* _Goal of the exercise_: Once you reach the line with "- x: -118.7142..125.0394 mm" below, copy each line exactly, stopping after the line with "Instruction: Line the", and skip any pictures.

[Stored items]
>>

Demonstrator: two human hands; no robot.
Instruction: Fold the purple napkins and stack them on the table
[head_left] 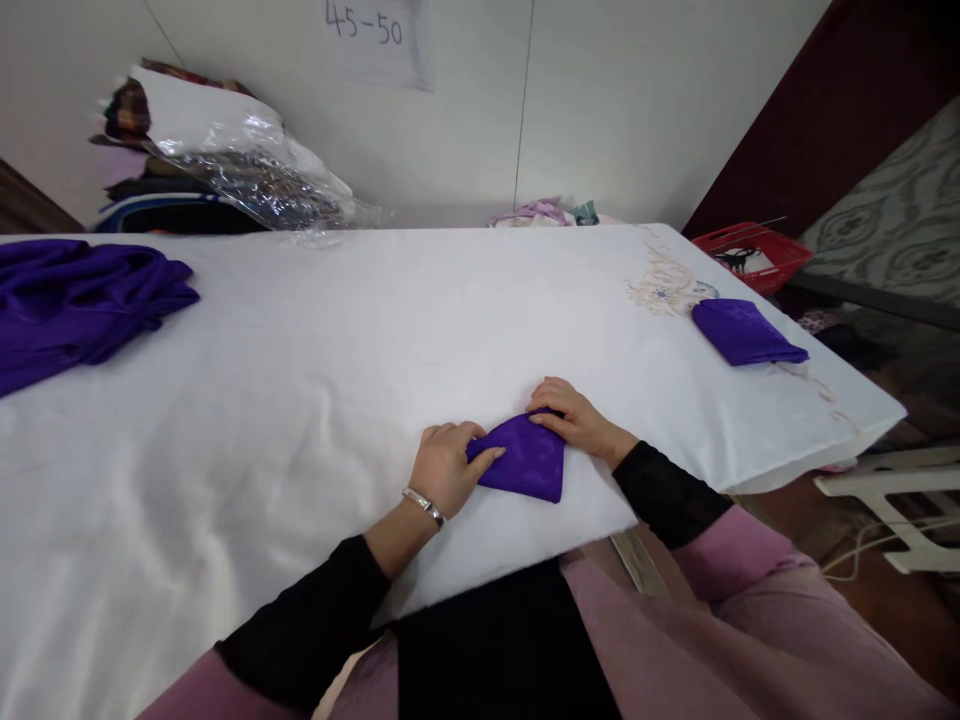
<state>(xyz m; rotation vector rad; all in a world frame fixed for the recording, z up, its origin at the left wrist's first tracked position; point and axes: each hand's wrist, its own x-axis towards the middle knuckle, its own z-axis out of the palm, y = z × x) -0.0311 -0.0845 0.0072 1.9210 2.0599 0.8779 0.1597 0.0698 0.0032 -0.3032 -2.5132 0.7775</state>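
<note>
A small folded piece of purple cloth (pixel 529 462) lies near the front edge of the table, its surface faintly patterned. My left hand (pixel 448 462), with a silver bracelet at the wrist, pinches its left end between thumb and fingers. At the upper right corner my right hand (pixel 568 415) grips the same cloth, thumb on top and fingers behind. The fingers' undersides are hidden. Farther right lies another folded purple cloth (pixel 746 332), apart from my hands.
White cloth covers the table (pixel 405 310). A loose purple fabric heap (pixel 90 300) lies at the left. Behind it stand stacked fabrics with clear plastic wrap (pixel 262 185). A red basket (pixel 757 255) is beyond the right edge, and a white plastic stool (pixel 896 505) stands lower right.
</note>
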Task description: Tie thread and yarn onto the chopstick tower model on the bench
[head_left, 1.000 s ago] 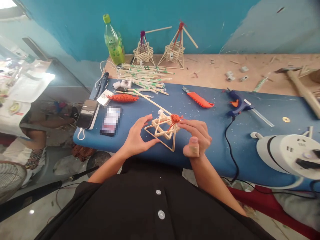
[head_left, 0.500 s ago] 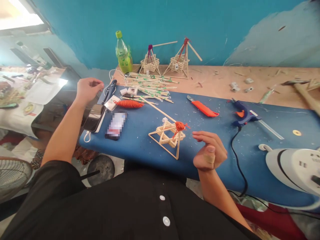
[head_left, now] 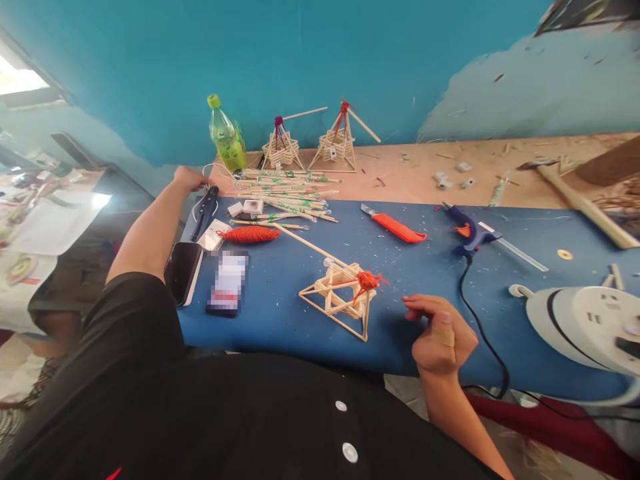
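Note:
My left hand (head_left: 191, 179) reaches to the table's far left corner, fingers drawn together beside a white cable (head_left: 214, 165) and just above a dark-handled tool (head_left: 206, 212). Whatever its fingertips hold is too small to make out. My right hand (head_left: 444, 337) hovers over the front of the table, loosely curled and holding nothing, a plaster-like strip on its thumb. To its left stands a small pyramid frame of wooden sticks (head_left: 340, 300), bound at the top with orange yarn (head_left: 368, 280). One long stick (head_left: 310, 244) juts from that knot toward the back left.
Behind lie wrapped chopsticks (head_left: 290, 193), an orange yarn bundle (head_left: 250, 234), a phone (head_left: 227, 283), a power bank (head_left: 184, 273) and a green bottle (head_left: 227, 137). Rightward are an orange-handled cutter (head_left: 397, 227), a glue gun (head_left: 467, 230), a hammer (head_left: 585, 200) and a white power strip (head_left: 585, 327).
My left hand has moved farther back, to the cable by the dark-handled tool. My right hand stays beside the stick frame, still curled. The camera view has shifted.

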A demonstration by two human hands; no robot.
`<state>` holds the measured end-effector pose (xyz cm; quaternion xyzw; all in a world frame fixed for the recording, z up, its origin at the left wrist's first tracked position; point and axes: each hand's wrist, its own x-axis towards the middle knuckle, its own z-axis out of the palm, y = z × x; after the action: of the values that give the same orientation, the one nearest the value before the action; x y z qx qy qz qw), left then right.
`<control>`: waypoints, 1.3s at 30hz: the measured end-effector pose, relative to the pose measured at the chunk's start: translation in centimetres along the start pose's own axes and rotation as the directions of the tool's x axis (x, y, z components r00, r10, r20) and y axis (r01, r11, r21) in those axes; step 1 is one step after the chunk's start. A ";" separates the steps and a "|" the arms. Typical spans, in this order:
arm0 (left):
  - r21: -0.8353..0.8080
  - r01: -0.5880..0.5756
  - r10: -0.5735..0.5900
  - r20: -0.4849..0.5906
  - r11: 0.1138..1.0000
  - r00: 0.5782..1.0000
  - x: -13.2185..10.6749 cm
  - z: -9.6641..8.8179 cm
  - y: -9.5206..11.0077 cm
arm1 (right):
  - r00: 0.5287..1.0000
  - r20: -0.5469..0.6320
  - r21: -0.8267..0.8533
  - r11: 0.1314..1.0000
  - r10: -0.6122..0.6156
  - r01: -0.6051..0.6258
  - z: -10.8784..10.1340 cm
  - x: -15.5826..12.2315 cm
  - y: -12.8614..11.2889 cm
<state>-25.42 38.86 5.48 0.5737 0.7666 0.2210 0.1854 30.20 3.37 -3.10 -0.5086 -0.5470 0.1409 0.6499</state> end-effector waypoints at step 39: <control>-0.526 -0.171 0.049 -0.238 0.833 0.970 -1.9 -6.4 9.2 | 0.990 0.079 0.047 0.991 0.119 -0.123 -0.6 -0.3 0.2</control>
<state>-20.97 38.44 15.91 0.5139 0.6535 0.4996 0.2434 30.67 2.93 -3.41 -0.5180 -0.5357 0.2133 0.6318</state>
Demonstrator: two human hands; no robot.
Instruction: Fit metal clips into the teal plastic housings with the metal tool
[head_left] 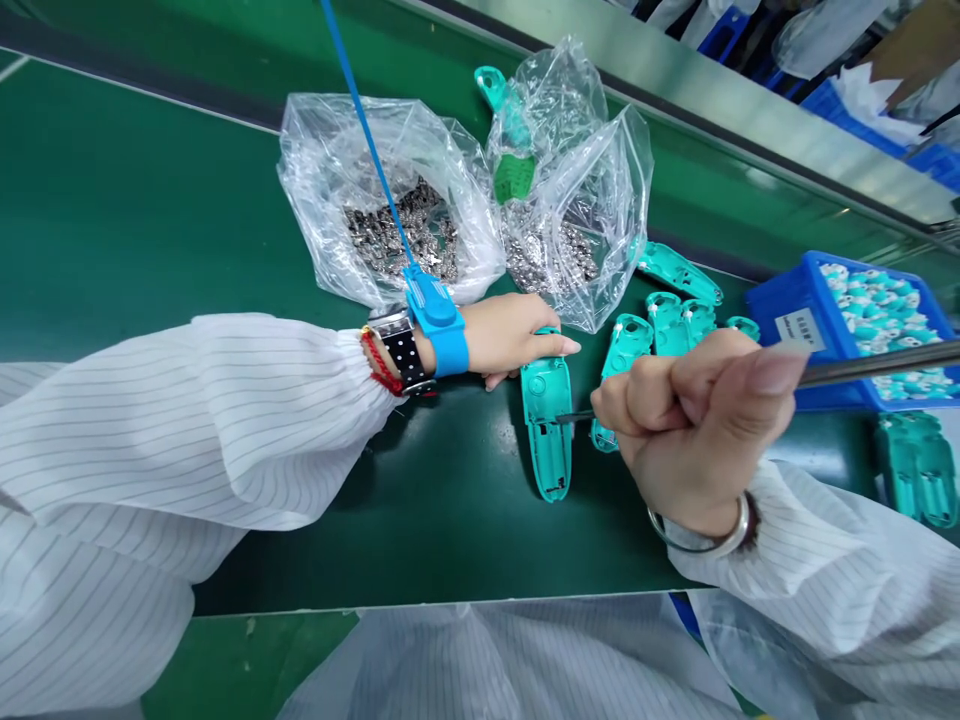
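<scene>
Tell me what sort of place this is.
Most likely a factory electronics assembly line: a green conveyor belt, a blue anti-static wrist strap, striped anti-static smock sleeves, and teal plastic housings laid out in a row.

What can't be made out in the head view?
Head view:
Dark metal tool: far end cut off by the right edge, so its type is unclear.
Teal plastic casing: upper end hidden by the left hand.
Small metal parts: too small, and blurred by the clear plastic bag.
Label on the blue plastic crate: text too small.
</scene>
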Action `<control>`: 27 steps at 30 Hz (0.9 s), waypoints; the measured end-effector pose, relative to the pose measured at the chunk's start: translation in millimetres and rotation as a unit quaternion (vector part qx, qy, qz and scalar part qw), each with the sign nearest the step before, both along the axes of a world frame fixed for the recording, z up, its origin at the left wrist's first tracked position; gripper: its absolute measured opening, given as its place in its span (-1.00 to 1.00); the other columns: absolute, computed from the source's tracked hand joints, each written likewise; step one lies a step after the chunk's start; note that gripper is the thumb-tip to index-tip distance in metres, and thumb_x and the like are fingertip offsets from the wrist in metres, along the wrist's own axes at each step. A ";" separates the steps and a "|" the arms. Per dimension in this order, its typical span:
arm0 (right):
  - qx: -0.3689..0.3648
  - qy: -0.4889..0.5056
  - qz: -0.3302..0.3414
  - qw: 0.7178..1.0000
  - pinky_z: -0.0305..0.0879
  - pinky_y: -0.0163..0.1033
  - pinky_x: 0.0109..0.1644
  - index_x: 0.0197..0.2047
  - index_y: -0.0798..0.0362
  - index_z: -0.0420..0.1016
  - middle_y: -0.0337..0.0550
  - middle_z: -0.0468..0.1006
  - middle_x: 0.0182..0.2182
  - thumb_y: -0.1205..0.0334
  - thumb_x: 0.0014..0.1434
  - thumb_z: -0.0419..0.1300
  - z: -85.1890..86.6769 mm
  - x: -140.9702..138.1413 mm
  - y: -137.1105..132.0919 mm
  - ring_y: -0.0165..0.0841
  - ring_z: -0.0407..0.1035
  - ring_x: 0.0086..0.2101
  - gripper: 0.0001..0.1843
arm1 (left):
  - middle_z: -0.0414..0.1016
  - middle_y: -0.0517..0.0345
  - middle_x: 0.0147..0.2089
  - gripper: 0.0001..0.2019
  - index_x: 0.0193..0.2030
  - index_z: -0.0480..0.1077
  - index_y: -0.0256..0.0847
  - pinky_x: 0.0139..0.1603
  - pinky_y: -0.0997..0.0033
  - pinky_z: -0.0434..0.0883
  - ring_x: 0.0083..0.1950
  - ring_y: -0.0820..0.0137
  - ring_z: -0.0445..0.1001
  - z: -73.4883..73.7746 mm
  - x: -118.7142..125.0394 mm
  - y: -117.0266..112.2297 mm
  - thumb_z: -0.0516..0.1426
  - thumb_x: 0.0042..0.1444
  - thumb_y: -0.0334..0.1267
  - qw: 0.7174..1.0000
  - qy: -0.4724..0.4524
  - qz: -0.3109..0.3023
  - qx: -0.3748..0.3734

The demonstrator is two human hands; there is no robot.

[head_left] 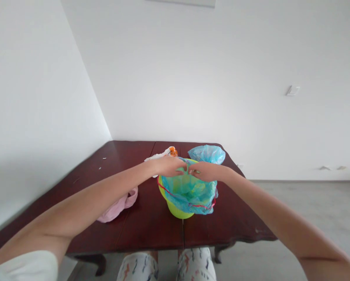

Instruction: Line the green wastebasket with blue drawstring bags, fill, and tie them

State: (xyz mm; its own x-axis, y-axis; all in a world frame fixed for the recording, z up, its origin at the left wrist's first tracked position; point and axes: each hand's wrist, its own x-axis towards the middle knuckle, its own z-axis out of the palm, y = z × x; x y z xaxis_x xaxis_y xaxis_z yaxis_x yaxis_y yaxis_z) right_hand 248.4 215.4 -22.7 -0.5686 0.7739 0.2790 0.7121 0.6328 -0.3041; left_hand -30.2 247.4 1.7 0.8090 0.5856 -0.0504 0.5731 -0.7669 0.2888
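A lime-green bin [179, 211] stands on the dark wooden table [151, 230], lined with a translucent blue bag [192, 193] that has a red drawstring. Both my arms reach over it. My left hand [169, 166] and my right hand [202, 171] meet at the far rim, fingers pinched closed on the bag's edge there. The fingertips nearly touch each other.
A pink bag [120, 205] lies on the table under my left forearm. A bunched blue bag [207, 154] and a white bag with orange print [163, 154] lie behind the bin. White walls enclose the table's left and far sides; grey floor on the right.
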 end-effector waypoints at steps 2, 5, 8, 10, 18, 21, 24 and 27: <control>-0.019 -0.001 0.010 1.000 0.62 -0.06 0.30 0.16 -0.07 0.81 -0.09 0.87 0.08 0.26 0.55 0.34 4.3 16.4 -4.9 -0.14 0.74 0.07 -0.76 | 0.72 0.15 0.44 -0.61 0.40 0.65 0.13 0.57 0.11 0.44 0.46 0.09 0.64 5.8 -18.2 3.8 0.30 0.50 -0.08 0.999 -0.024 0.017 0.027; -0.021 0.024 -0.024 0.999 0.49 0.14 0.52 0.40 0.02 0.68 0.13 0.76 0.33 0.25 0.61 0.24 -6.3 23.7 -13.0 0.01 0.64 0.33 -0.61 | 0.59 0.02 0.57 -0.47 0.57 0.50 0.08 0.64 0.08 0.43 0.56 0.05 0.58 -4.3 -30.3 7.8 0.28 0.52 -0.05 0.997 -0.042 0.051 0.045; -0.018 0.060 -0.062 0.996 0.47 0.16 0.53 0.37 0.04 0.66 0.17 0.75 0.32 0.27 0.61 0.21 -25.6 18.4 -14.1 0.01 0.62 0.33 -0.62 | 0.52 -0.04 0.64 -0.40 0.67 0.39 0.06 0.70 0.08 0.38 0.65 0.04 0.52 -21.5 -25.7 12.9 0.24 0.55 -0.03 0.995 -0.053 0.071 0.053; -0.003 0.094 -0.092 0.991 0.40 0.14 0.57 0.34 0.01 0.67 0.15 0.73 0.32 0.31 0.58 0.20 -35.9 15.1 -10.1 -0.01 0.58 0.35 -0.63 | 0.51 -0.05 0.65 -0.38 0.69 0.37 0.07 0.72 0.09 0.38 0.67 0.04 0.51 -29.9 -20.1 15.7 0.23 0.55 -0.02 0.994 -0.060 0.080 0.052; -0.029 0.248 -0.222 0.943 0.51 0.03 0.23 -0.16 -0.03 0.65 -0.01 0.72 -0.17 0.19 0.42 0.18 -56.3 25.3 23.0 -0.08 0.56 -0.07 -0.80 | 0.41 -0.19 0.74 -0.17 0.78 0.26 -0.05 0.78 -0.11 0.32 0.73 -0.11 0.43 -46.5 -15.0 5.5 0.31 0.44 -0.01 0.988 -0.106 0.104 0.039; -0.091 0.306 -0.255 0.913 0.56 0.00 0.08 -0.28 -0.04 0.61 -0.06 0.69 -0.32 0.13 0.34 0.20 -63.6 29.6 31.0 -0.08 0.58 -0.18 -0.80 | 0.46 -0.19 0.72 -0.22 0.74 0.32 -0.11 0.75 -0.03 0.38 0.72 -0.07 0.45 -52.8 -15.1 7.3 0.29 0.48 0.06 0.983 -0.139 0.120 0.022; -0.167 0.353 -0.247 0.887 0.62 -0.06 -0.08 -0.32 -0.05 0.62 -0.05 0.70 -0.41 0.11 0.28 0.24 -73.2 31.0 29.4 -0.08 0.63 -0.27 -0.81 | 0.52 -0.17 0.67 -0.33 0.65 0.44 -0.12 0.73 -0.04 0.41 0.70 -0.05 0.49 -60.1 -16.3 14.3 0.22 0.54 0.13 0.973 -0.174 0.150 0.002; -0.216 0.391 -0.225 0.866 0.68 -0.03 -0.12 -0.23 -0.01 0.70 0.02 0.77 -0.36 0.08 0.27 0.30 -82.9 32.6 19.4 -0.05 0.70 -0.27 -0.81 | 0.55 -0.18 0.65 -0.39 0.58 0.51 -0.14 0.77 -0.08 0.35 0.70 -0.02 0.48 -64.4 -20.0 17.5 0.13 0.61 0.16 0.961 -0.216 0.173 -0.011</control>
State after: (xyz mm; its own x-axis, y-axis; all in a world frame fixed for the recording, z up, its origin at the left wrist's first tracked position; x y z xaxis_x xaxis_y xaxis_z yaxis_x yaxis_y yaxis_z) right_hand 281.0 234.7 -105.6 0.0494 0.9962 0.0722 0.3272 0.0521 -0.9435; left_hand -50.2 264.9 -62.7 0.5142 0.8263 0.2299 0.6163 -0.5424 0.5709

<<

* _The completed task_:
  - x: -118.7142..125.0394 mm
  - y: -117.0266..112.2297 mm
  - thumb_z: -0.0516..0.1426
  - thumb_x: 0.0042..0.1444
  - thumb_y: -0.0334..0.1267
  - qw: 0.7174..1.0000
  - qy: -0.4724..0.4524
  - qz: -0.3109..0.3023
  - qx: -0.3748..0.3734

The demonstrator is two human hands; there is no robot.

[head_left] 

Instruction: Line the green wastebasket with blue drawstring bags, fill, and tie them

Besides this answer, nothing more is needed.